Vigilância sanitária encontra na zona sul de São Paulo inseto transmissor da Doença de Chagas

Para especialista, presença de barbeiro infectado com Trypanosoma cruzi desperta alerta para mudança no padrão de transmissão da enfermidade; unidades básicas de saúde orientam moradores a estarem atentos à presença de insetos suspeitos, que devem ser coletados e encaminhados à unidade mais próxima.

Foto: Deposit Photos  

Um inseto barbeiro infectado com o protozoário Trypanosoma cruzi foi encontrado pelo serviço de vigilância da cidade de São Paulo em um domicílio localizado no bairro do Ipiranga, zona sul da capital. O microorganismo é causador da Doença de Chagas, uma zoonose que, quando não tratada adequadamente, pode causar insuficiência cardíaca e problemas em órgãos do trato digestivo. Para a pesquisadora em zoonoses e saúde pública Simone Lucheis, o episódio acende um alerta sobre a mudança dos padrões dessa zoonose, que estariam migrando de ambientes silvestres para o urbano.

A Secretaria de Saúde da cidade de São Paulo foi contactada pela reportagem e não respondeu a tempo dessa publicação. Assim que houver uma comunicação por parte do órgão, a nota será atualizada.

A transmissão vetorial domiciliar da Doença de Chagas no estado de São Paulo é considerada sob controle desde a década de 70. O último caso de transmissão vetorial em domicílio no estado foi registrado no município de Botucatu, em 2006. Esse tipo de transmissão se caracteriza por ocorrer no interior e no entorno das residências, quando o barbeiro, no ato da picada, deposita as fezes na pele e o indivíduo, ao se coçar, acaba introduzindo o Trypanosoma cruzi na corrente sanguínea. Ainda que, em 2014, o estado de São Paulo tenha recebido o certificado de eliminação do território paulista do Triatoma infestans, que foi o principal vetor da Doença de Chagas durante décadas, existem mais de cem espécies de triatomíneos que se alimentam de sangue (hermatófagos) e podem transmitir o Trypanosoma cruzi. Além disso, a pesquisadora explica que, ultimamente, a transmissão oral também tem recebido a atenção dos especialistas. Ela ocorre principalmente quando os alimentos são contaminados com fezes e urina de insetos barbeiros infectados pelo T. cruzi.
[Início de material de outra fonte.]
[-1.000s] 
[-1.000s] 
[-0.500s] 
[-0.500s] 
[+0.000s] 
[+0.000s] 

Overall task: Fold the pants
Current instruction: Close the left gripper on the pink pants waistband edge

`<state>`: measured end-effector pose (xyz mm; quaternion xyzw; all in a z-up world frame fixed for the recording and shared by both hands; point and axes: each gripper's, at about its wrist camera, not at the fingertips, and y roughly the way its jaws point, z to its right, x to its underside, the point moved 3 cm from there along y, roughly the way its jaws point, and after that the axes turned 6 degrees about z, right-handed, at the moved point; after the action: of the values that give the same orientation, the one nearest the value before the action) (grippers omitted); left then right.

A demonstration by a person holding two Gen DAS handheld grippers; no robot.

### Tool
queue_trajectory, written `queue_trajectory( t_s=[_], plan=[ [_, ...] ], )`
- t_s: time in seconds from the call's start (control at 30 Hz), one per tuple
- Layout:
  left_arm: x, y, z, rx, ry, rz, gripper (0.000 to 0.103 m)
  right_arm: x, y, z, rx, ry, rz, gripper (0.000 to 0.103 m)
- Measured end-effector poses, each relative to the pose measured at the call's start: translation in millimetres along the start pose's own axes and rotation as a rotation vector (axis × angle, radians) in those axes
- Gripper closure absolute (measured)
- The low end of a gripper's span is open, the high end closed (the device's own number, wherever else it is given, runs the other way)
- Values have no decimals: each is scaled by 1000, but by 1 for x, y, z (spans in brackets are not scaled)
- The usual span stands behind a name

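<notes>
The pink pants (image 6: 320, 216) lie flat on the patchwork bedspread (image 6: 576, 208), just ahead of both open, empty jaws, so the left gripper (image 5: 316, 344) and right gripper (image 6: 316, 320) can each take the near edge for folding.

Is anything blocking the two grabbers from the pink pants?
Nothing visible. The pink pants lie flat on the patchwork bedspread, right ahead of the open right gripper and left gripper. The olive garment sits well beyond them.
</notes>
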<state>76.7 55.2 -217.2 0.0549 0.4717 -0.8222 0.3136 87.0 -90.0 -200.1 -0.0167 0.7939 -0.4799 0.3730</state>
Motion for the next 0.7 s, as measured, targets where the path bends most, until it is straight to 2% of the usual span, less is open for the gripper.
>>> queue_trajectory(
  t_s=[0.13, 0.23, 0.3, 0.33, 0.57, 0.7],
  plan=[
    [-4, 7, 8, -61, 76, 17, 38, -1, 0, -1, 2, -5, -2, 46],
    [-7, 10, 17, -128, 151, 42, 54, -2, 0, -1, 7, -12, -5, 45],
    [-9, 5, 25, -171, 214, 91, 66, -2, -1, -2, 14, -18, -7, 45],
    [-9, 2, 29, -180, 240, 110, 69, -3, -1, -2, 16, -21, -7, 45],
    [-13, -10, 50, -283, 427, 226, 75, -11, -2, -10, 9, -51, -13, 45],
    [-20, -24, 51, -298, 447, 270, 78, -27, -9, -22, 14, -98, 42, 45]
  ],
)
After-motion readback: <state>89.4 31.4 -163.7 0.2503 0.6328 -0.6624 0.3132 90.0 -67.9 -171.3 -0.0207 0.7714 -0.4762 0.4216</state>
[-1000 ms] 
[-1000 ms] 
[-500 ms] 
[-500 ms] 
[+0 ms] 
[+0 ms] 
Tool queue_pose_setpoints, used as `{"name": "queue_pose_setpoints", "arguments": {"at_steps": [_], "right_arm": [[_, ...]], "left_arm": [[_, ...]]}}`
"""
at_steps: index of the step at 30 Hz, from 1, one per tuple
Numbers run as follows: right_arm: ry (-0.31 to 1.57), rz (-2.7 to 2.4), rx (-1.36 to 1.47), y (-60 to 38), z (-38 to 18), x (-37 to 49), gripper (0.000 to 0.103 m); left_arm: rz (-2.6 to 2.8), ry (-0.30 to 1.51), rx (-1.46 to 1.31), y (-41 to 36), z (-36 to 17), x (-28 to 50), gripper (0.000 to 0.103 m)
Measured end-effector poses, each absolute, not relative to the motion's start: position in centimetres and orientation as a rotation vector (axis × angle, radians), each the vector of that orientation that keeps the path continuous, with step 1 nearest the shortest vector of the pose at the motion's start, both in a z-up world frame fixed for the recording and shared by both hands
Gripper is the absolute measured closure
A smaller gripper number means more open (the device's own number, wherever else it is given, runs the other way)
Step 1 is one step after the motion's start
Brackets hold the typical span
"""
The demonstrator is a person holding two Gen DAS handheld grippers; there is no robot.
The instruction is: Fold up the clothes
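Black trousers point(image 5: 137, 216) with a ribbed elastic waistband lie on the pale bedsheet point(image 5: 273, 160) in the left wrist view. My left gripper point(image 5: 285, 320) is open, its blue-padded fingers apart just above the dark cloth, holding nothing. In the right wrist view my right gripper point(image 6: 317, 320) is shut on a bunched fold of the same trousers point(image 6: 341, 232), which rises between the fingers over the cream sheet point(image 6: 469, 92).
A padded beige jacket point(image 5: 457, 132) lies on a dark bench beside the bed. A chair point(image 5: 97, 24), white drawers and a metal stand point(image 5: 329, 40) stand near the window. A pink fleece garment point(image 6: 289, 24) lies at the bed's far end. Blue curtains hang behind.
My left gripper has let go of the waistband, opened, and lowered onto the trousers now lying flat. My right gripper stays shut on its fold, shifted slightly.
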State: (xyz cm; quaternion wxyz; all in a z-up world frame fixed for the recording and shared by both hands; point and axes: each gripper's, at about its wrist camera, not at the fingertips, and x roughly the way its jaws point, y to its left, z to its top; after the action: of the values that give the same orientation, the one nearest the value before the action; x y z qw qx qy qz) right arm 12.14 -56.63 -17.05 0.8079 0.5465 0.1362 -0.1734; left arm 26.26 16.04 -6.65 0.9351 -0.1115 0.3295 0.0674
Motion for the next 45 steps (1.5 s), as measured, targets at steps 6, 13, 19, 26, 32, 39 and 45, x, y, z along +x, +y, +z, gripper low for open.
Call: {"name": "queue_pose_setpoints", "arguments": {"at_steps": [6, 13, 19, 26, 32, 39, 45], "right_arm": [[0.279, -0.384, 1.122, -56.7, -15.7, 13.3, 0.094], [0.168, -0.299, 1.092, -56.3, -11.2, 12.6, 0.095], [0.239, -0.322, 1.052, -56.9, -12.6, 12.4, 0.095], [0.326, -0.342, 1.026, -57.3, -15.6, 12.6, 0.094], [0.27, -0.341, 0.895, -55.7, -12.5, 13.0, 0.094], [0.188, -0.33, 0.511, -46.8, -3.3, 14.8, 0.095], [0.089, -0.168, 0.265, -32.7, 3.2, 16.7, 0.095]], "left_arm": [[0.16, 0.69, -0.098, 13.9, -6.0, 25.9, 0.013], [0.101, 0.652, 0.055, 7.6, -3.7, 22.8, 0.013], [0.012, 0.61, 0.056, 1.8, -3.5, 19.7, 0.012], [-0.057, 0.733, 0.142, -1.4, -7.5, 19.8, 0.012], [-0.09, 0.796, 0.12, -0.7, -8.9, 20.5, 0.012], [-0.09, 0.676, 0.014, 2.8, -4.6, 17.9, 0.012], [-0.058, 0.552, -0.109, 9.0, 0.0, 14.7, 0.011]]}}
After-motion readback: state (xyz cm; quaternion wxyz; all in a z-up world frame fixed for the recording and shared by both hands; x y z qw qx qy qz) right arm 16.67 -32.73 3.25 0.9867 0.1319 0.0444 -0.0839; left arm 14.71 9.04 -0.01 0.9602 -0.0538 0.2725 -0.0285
Por isso, afirma Simone, é importante proceder a uma busca ativa e uma vigilância epidemiológica constante para a presença destes insetos e seus ninhos nas residências e nos entornos, bem como a educação em saúde, para o esclarecimento da doença junto à população. Recomenda-se, ainda, o encaminhamento de triatomíneos para as unidades básicas de saúde, a fim de identificação pelos órgãos competentes.

Simone vem estudando o Trypanosoma cruzi e a Doença de Chagas desde o seu doutorado, no início dos anos 2000. A pesquisadora, que colabora no Programa de Pós-Graduação em Medicina Veterinária da Unesp de Botucatu e no Programa de Doenças Tropicais da mesma universidade, explica que pesquisas recentes têm apontado que as espécies hospedeiras do protozoário têm migrado do ambiente silvestre para o urbano e periurbano, aumentando assim a exposição da população à doença. Essa mudança tem relação com o impacto causado pela ação humana no meio-ambiente, como o desmatamento e o desequilíbrio ecológico. Além do próprio ser humano, diferentes espécies animais, como primatas não humanos, gambás, roedores e coelhos, além de animais domésticos como o cão e o gato, também podem se infectar e servir de hospedeiro para o Trypanosoma cruzi, o que faz da doença de Chagas uma zoonose (doença compartilhada entre o ser humano e os animais).

Simone lembra ainda que a Doença de Chagas tem um perfil semelhante ao daquelas moléstias conhecidas como doenças negligenciadas, que costumam receber pouca atenção do poder público. Isso pode transmitir a ideia de que seja algo sob controle. “Entretanto, no ano passado, no Hospital das Clínicas de Botucatu, identificamos mais de 70 casos positivos de Doença de Chagas em pessoas que estavam querendo doar sangue e não sabiam que estavam infectadas”, afirma a pesquisadora. Nestes caso, a infecção pode ter ocorrido por outra via que não a vetorial, ou em outros estados. Atualmente, a doença pode ser tratada com remédios em sua fase inicial, daí a importância de um diagnóstico precoce.